The Child in Time Background

The Child in Time Background

Controversial intellectual Christopher Hitchens called The Child In Time Ian McEwan's literary masterpiece. Like the majority of McEwan's work, it is both sombre and melancholy at its heart, and tells the story of children's book author Stephen and his wife Julie two years after the kidnapping of their only child, Kate, who was three at the time, Stephen feels responsible for the kidnapping largely because Kate was snatched from a grocery store whilst she was with him, doing their weekly shopping. Stephen's momentary distraction meant that Kate was out of his sight for just a moment, but in that moment, everything changed.

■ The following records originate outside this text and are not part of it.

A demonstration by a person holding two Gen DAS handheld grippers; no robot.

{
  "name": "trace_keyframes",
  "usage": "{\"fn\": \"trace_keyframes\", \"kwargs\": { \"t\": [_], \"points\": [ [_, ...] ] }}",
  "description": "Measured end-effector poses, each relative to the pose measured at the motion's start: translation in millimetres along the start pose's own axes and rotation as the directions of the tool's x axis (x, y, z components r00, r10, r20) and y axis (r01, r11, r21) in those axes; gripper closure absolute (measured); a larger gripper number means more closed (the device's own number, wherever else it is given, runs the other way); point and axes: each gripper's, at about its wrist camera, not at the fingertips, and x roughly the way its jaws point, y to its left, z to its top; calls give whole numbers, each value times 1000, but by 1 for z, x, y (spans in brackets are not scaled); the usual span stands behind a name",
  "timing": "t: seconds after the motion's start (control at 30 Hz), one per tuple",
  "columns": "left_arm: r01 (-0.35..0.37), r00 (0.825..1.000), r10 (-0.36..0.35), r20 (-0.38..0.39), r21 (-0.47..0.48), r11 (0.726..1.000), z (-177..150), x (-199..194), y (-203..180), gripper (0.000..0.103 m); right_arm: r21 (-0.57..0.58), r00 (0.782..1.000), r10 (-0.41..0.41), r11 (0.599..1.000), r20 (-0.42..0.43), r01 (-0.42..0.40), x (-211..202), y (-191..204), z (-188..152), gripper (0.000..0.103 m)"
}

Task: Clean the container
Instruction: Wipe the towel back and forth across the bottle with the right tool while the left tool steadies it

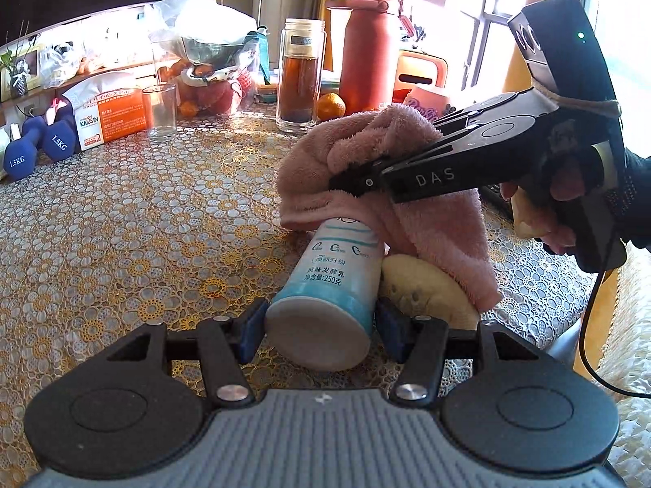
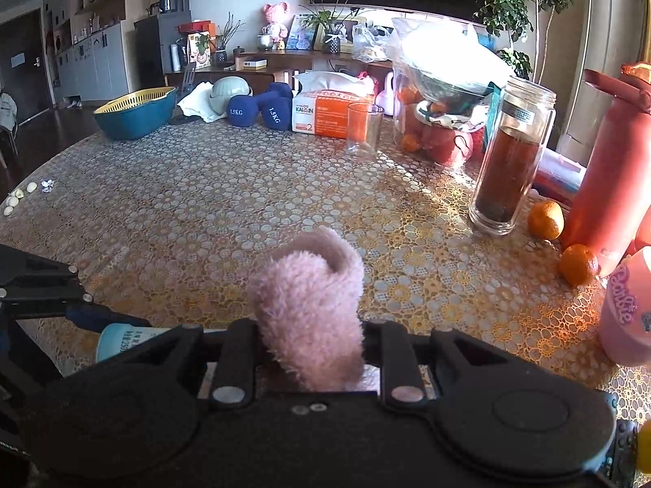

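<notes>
Left tool pinches a white-and-teal container, tilted above the worktop. Right tool clamped on a pink towel draped over the container's far end. Floral lace cover; tea bottle, oranges, blue dumbbells at the back. Sun from the window.

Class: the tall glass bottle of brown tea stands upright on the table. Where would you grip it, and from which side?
Grip the glass bottle round its straight middle, coming level from the open table side. It stands upright, and an orange and the red flask crowd its far side, so I judge that way freest.
</notes>
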Motion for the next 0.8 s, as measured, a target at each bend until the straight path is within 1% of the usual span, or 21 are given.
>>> {"fn": "trace_keyframes", "kwargs": {
  "t": [0.07, 0.13, 0.23, 0.4, 0.67, 0.8],
  "points": [
    [0, 1000, 0, 0, -1, 1000, 0, 0, 0, 46, -5, 1000, -24, 1000, -5, 24, 1, -2, 0, 81],
    [0, 1000, 0, 0, 1, 1000, 0, 0, 0, 46, -20, 997, -66, 998, -29, 66, 6, -4, -1, 81],
    [4, 1000, -4, 1, 2, 1000, 0, 0, 1, 46, 6, 999, -47, 999, -26, 48, 4, -11, -4, 80],
    [8, 1000, -8, -5, 3, 1000, 1, 1, 0, 46, -48, 997, -78, 996, -22, 77, 2, -5, -5, 80],
    [16, 1000, -16, -9, -10, 1000, 1, 1, 2, 46, -11, 996, -87, 996, -10, 87, -9, -11, -16, 80],
    [28, 1000, -28, -11, -7, 1000, 1, 1, 1, 47, -7, 995, -93, 996, -23, 93, -15, -13, -26, 80]
  ]
}}
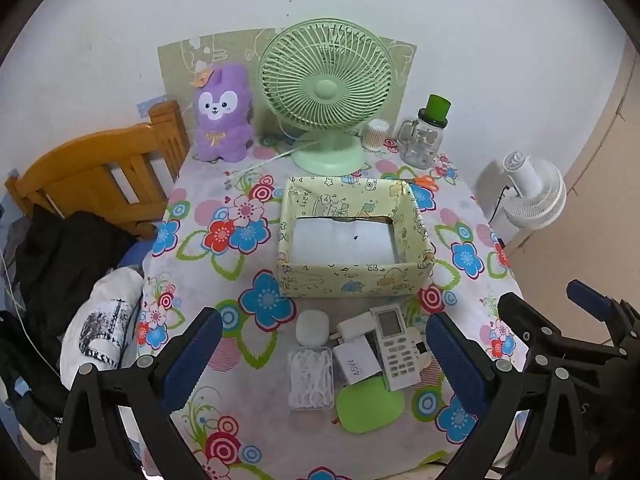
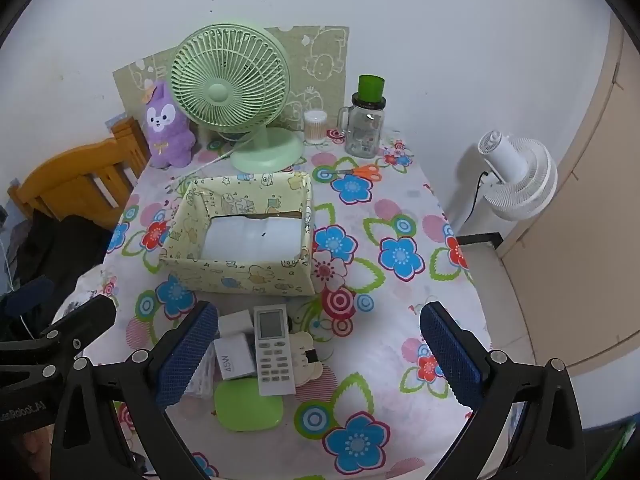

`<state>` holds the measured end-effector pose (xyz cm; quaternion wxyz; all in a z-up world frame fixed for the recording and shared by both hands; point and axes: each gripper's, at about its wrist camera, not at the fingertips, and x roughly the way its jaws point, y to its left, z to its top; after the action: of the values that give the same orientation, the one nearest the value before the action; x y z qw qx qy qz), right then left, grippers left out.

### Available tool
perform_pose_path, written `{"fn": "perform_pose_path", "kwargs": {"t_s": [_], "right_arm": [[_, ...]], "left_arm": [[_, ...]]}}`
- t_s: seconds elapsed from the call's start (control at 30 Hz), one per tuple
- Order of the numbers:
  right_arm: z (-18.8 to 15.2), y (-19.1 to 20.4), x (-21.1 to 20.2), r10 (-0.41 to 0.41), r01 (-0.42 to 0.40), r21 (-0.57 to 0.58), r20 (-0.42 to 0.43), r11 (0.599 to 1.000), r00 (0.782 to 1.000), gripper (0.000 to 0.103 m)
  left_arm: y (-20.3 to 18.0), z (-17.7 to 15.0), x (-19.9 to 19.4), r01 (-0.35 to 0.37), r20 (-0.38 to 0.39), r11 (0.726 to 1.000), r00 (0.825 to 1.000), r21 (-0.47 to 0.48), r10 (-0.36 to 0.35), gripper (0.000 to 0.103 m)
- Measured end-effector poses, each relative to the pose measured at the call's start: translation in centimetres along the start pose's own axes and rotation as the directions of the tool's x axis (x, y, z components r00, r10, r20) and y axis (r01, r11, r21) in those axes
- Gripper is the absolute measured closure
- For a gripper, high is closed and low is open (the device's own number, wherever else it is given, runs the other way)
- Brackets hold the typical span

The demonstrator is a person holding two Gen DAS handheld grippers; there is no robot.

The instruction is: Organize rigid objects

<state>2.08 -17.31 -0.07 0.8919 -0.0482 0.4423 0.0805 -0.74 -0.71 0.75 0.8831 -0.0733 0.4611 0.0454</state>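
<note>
Both claws hover low at the frame bottom, jaws spread wide and holding nothing: the left claw (image 1: 324, 360) and the right claw (image 2: 320, 356). Between them on the flowered bench (image 2: 400, 320) lie a remote (image 1: 394, 346), chargers (image 1: 356, 360) and a green case (image 1: 370, 404), just below the paper-covered box (image 1: 354, 276) at centre. A green fan (image 1: 324, 80) stands against the white wall behind.
</note>
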Motion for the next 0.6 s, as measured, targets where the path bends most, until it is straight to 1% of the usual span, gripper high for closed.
{"fn": "perform_pose_path", "kwargs": {"t_s": [0.17,0.47,0.6], "right_arm": [[0.43,-0.26,0.29,0.005,-0.005,-0.001,-0.005,1.0,1.0,0.001],[0.27,-0.24,0.34,0.006,-0.006,-0.009,-0.014,1.0,1.0,0.001],[0.08,-0.13,0.46,0.009,-0.009,-0.013,-0.025,1.0,1.0,0.001]], "left_arm": [[0.15,-0.03,-0.31,0.004,0.008,1.0,1.0,-0.009,-0.004,0.0],[0.07,-0.11,-0.35,-0.028,0.019,1.0,0.999,0.001,0.028,0.001],[-0.35,-0.12,-0.41,-0.059,0.019,0.998,0.998,0.037,0.058,0.004]]}}
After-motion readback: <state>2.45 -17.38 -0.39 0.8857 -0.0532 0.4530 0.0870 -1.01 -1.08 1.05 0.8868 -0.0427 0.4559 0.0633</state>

The book's main theme is grief, and in Stephen's case, an almost rejection of it. It is not until he accepts that Kate has gone that Stephen allows himself to grieve for her at all. There is also a great deal of analysis about the ways in which Stephen and Julie's marriage disintegrates after the kidnapping and the way in which this mirrors what happens in their individual lives as well. This is an interesting study in human nature and our tendency to need to attribute blame for every event that occurs, and it is noteworthy that in many real life cases of child abduction or murder many of the parents of snatched children end up in divorce because even if blame is not verbalized or expressed, it is nonetheless felt, and a powerful undercurrent that can upset the calmest of marital waters.

McEwan also theorizes in this novel that time is a relative concept. He believes himself that this is a story about time travel in that at varying stages in the book he appears as both parent and child; the fact that Kate will forever be a three year old child underpins this theory.

A Child in Time was the recipient of the Whitbread Novel Award in 1987 and eleven years later he was awarded the Booker Prize for his novel Amsterdam. His original passion was for writing gothic novels, and his writing is always faintly ghostly in feeling. McEwan's most well-known work is his 2001 novel Atonement which was adapted into a movie starring Keira Knightley and James McAvoy. Although The Child In Time was not adapted for the big screen, it did make it to the small screen when the BBC commissioned a made-for-television movie in 2017, starring Benedict Cumberbatch and Kelly Macdonald.

Awarded a CBE by the Queen, McEwan was featured on both The Times list of the fifty greatest post-war British writers and the one hundred most influential people in British culture, coming in at a very respectable number nineteen.